Moving on to the body of the article itself – it is true that most HPV infections resolve themselves without treatment.  It is also true that there have been tens of thousands of adverse reactions to the vaccinations reported – but it is important to keep in mind that the vast majority of these have been minor and common to all vaccinations (pain and swelling, fainting, soreness at the injection site).  Regarding the possibility of more serious reactions, Google searching did not reveal much reliable reporting about these.  A Slate article says there were none, and I am inclined to believe this is true or very close to true.  At any rate, there were certainly not tens of thousands of deaths or serious adverse reactions, as the article implies.  If there were any serious reactions at all, there were few.  To be quite frank, if there had been adverse reactions in large numbers, this issue would have been reported much sooner and by a much larger news source than “Southweb Real News.”

Vaccines (including the HPV vaccines) are very thoroughly tested before being released to the public.  They are not simply invented by a biochemist at a pharmaceutical company and then dumped on us.  The CDC has a very helpful website which explains how vaccine safety is verified and monitored.

This point gets its own paragraph.  The article states that “At the time of writing, 44 girls are officially known to have died from these vaccines.” I could find no confirmation of this whatsoever.  Extraordinary claims require extraordinary evidence – the author, Sarah Hain, provides no evidence whatsoever here, though.  No reference, no link.  As far as I can tell, she invented this out of whole cloth.

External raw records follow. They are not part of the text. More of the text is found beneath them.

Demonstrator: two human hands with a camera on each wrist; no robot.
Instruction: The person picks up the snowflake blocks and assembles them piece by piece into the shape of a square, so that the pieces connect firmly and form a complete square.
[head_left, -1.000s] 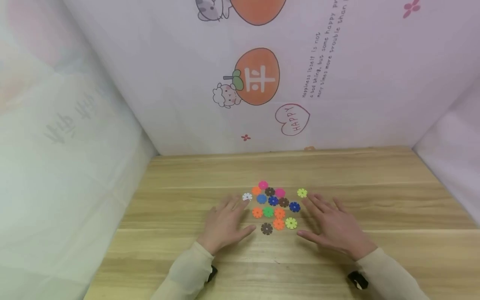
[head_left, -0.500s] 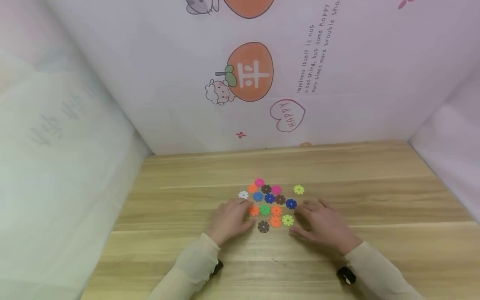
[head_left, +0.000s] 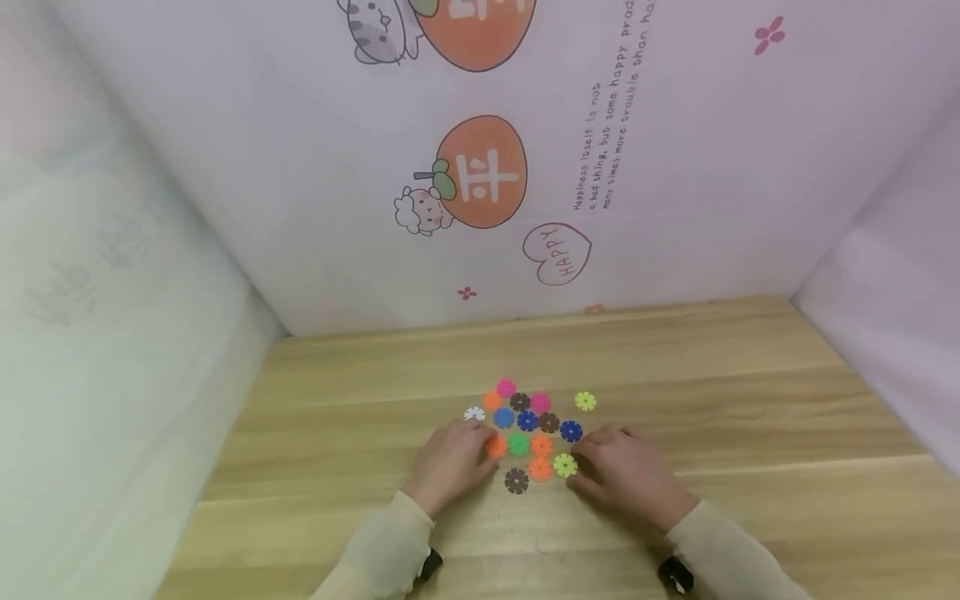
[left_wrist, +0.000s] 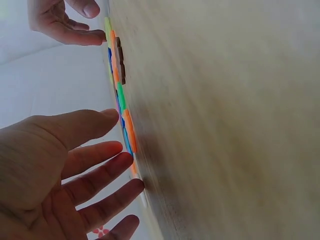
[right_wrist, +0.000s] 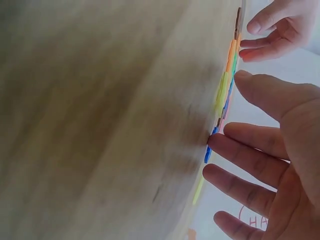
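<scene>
Several notched plastic discs in mixed colours lie flat in a loose cluster on the wooden table (head_left: 360,467). At its left side my left hand (head_left: 447,468) has loosely bent fingers, their tips by an orange disc (head_left: 495,447) and the white disc (head_left: 474,413). Opposite it, my right hand (head_left: 636,477) comes close to a dark blue disc (head_left: 572,431) and a yellow disc (head_left: 566,465). Between the hands lie a green disc (head_left: 518,443) and a brown disc (head_left: 516,481). Both wrist views show relaxed, separated fingers, with no disc held in either hand.
Another yellow disc (head_left: 586,401) lies apart at the back right of the cluster. Behind the table rises a printed white cloth wall (head_left: 337,217), and pale cloth sides (head_left: 135,333) stand left and right.
Both hands have drawn inward toward the cluster, and their spread, straight fingers have bent loosely. The discs keep their arrangement, while the head view has shifted a little.
</scene>
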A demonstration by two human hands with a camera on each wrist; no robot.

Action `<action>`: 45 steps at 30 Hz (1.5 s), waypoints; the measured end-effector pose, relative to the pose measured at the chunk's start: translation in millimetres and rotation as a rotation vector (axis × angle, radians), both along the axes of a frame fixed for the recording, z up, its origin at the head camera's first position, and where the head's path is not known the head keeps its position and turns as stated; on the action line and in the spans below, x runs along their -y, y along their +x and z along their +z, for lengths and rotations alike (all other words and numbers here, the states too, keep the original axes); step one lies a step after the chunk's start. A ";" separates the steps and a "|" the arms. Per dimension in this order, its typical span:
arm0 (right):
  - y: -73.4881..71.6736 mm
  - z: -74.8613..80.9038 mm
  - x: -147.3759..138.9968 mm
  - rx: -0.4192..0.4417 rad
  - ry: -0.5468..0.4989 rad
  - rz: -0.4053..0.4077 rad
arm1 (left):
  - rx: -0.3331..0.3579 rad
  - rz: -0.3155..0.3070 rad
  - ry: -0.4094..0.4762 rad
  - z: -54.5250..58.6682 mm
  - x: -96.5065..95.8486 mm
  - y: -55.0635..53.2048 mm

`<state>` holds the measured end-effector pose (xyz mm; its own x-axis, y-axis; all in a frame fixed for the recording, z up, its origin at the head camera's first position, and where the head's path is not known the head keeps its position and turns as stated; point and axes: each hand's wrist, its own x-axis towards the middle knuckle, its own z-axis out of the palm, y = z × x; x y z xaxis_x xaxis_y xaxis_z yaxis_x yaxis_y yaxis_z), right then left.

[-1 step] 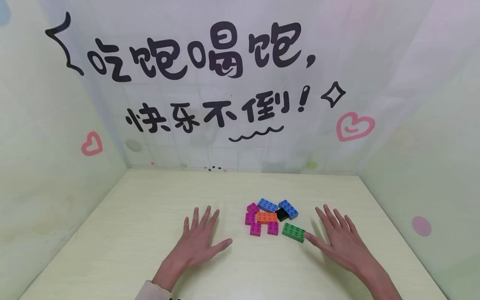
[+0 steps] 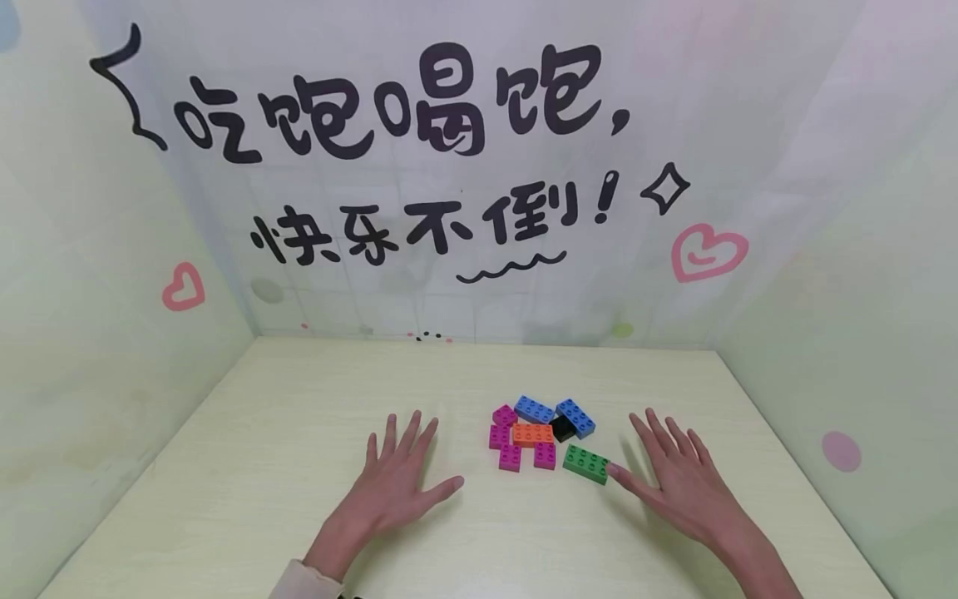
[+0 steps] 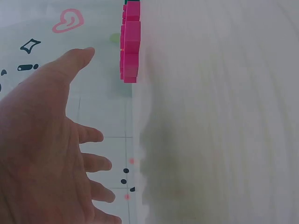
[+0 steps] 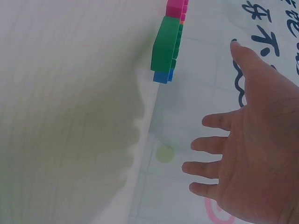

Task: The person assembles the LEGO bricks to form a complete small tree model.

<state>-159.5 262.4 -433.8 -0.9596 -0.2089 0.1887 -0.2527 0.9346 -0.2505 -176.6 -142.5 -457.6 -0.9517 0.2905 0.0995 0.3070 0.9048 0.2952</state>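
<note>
Several toy building bricks lie grouped on the table. An orange brick (image 2: 533, 435) sits in the middle, with small magenta bricks (image 2: 510, 458) at its left and front. Behind it are a blue brick (image 2: 535, 408) and, farther right, another blue brick (image 2: 575, 418) beside a partly covered black brick (image 2: 562, 429). A green brick (image 2: 586, 464) lies at the front right. My left hand (image 2: 400, 478), fingers spread, is left of the group and holds nothing. My right hand (image 2: 684, 482) is also spread and empty; its thumb overlaps the green brick's end in the head view, but the right wrist view shows them apart.
The pale wooden table (image 2: 299, 399) is enclosed by a back wall (image 2: 449, 308) with large black lettering, and by a left wall (image 2: 97, 333) and a right wall (image 2: 861, 333). Both hands cast shadows on the tabletop.
</note>
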 end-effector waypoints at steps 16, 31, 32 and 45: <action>-3.6 2.7 4.7 -0.022 0.020 0.008 | -0.017 -0.028 0.016 6.9 -5.7 -8.6; -30.0 3.2 73.5 -0.263 -0.010 0.306 | 0.060 -0.189 0.374 -9.1 -62.3 -42.9; -32.8 0.8 76.6 -0.260 -0.004 0.313 | 0.071 -0.197 0.384 -10.3 -65.3 -44.6; -50.8 -13.9 84.9 -0.154 -0.017 0.309 | 0.068 -0.227 0.339 -15.0 -73.3 -50.8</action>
<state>-210.3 177.5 -447.6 -0.8113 -0.4808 0.3325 -0.5592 0.8041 -0.2018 -227.4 -69.2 -472.6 -0.8748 0.4556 0.1650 0.4574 0.6641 0.5914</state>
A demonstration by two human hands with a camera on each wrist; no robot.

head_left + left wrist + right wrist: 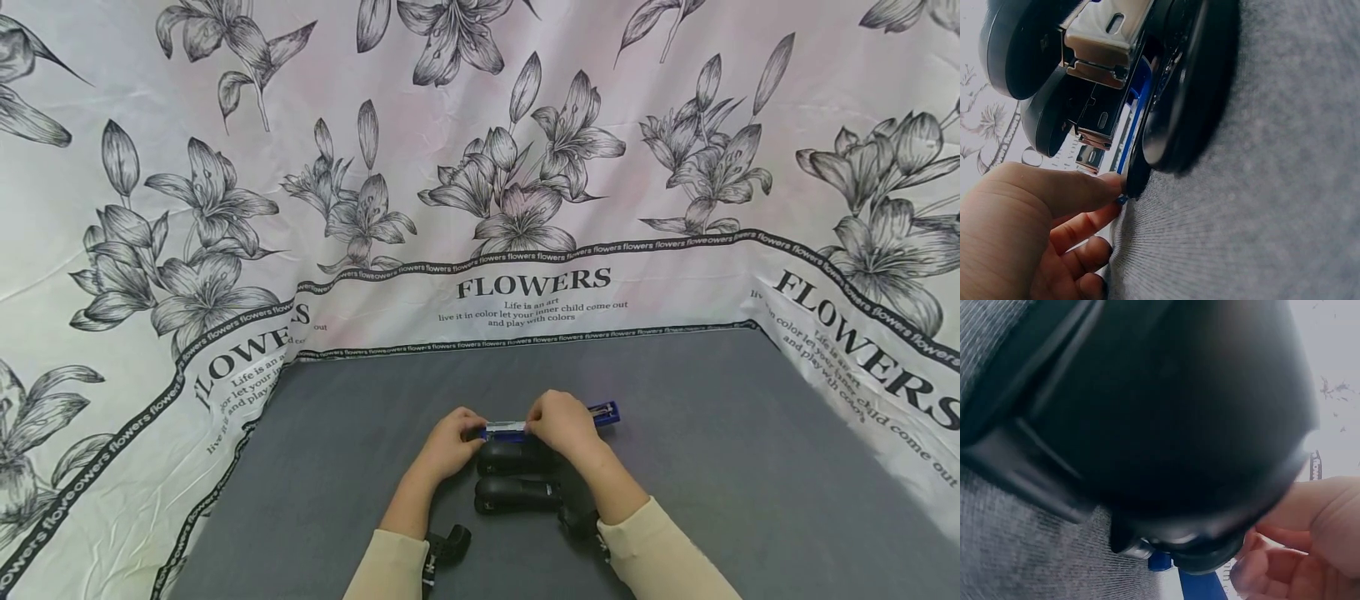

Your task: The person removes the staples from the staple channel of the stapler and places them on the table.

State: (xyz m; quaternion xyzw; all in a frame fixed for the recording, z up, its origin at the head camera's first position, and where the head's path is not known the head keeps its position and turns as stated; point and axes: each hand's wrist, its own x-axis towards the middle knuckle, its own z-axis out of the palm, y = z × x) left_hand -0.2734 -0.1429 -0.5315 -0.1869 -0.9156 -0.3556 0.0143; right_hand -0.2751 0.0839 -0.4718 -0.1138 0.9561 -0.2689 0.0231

It is true that Pap screenings alone have significantly decreased the incidence of cervical cancer.  The HPV vaccines are not intended to replace screenings; as I understand them, they are intended as a tool to decrease even further the incidence of cervical cancer and pre-cancer.

What’s most upsetting to me about Sarah Hain’s article is that it mixes fact and fiction, and gives no references for her claims.  It plays on existing fears about vaccines, and will appeal to a portion of the population which is already inclined to believe that the medical establishment’s sole motive is profit at any human cost.  It plays on confirmation bias – if I already believe what someone is telling me, then I will not question it as deeply as I otherwise would.  We all do this; it’s not a personal failing of one person or another, it’s something everyone does, regardless of their perspective.  Critical thinking and science are meant to root out confirmation bias, and force us to question even those things that we believe to be true, because (and here’s the important point, kids) believing something to be true has absolutely no bearing on whether it is.  Which, really, is quite amazing.

Anyway, back to HPV vaccines.  The following interview with Dr. Harper from 2011 gives a far more nuanced (and to me, interesting) perspective on HPV vaccination and its limitations.  I’m particularly fascinated by what she says at the end about differential duration of efficacy between males and females.  I’m incredibly curious about why this would be.  But she never says anything as sensationalistic as Sarah Cain’s article implies.